Aim of the exercise: Print, exactly and completely, the data that appears below.

Recorded data:
::::
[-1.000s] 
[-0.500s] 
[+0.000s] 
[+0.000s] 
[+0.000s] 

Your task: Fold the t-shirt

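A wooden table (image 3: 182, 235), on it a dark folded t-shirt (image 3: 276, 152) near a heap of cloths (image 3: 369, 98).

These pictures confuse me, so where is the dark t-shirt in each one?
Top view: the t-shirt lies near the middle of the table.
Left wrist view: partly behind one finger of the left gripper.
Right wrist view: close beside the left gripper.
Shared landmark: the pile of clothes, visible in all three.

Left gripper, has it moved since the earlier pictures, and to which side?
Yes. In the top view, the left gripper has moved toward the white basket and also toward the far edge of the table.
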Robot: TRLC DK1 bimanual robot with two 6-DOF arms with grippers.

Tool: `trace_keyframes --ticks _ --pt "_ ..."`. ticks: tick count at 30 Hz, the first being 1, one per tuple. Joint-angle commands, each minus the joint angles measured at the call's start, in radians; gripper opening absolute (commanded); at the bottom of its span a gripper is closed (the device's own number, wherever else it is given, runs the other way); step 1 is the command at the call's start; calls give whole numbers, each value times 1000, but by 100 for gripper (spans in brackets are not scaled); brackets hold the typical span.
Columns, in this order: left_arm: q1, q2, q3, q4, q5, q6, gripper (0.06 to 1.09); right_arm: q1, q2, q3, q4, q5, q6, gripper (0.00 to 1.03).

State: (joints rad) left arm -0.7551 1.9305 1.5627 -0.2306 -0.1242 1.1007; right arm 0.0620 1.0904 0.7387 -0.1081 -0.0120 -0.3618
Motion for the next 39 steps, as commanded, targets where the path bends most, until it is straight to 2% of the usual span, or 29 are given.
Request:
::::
Reply:
[-1.000s] 
[-0.500s] 
[+0.000s] 
[+0.000s] 
[+0.000s] 

Your task: Fold the t-shirt

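A wooden table (image 3: 182, 235), on it a dark folded t-shirt (image 3: 276, 152) near a heap of cloths (image 3: 369, 98).

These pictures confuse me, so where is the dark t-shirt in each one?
Top view: the t-shirt lies near the middle of the table.
Left wrist view: partly behind one finger of the left gripper.
Right wrist view: close beside the left gripper.
Shared landmark: the pile of clothes, visible in all three.

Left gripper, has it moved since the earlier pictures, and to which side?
Yes. In the top view, the left gripper has moved toward the white basket and also toward the far edge of the table.
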Robot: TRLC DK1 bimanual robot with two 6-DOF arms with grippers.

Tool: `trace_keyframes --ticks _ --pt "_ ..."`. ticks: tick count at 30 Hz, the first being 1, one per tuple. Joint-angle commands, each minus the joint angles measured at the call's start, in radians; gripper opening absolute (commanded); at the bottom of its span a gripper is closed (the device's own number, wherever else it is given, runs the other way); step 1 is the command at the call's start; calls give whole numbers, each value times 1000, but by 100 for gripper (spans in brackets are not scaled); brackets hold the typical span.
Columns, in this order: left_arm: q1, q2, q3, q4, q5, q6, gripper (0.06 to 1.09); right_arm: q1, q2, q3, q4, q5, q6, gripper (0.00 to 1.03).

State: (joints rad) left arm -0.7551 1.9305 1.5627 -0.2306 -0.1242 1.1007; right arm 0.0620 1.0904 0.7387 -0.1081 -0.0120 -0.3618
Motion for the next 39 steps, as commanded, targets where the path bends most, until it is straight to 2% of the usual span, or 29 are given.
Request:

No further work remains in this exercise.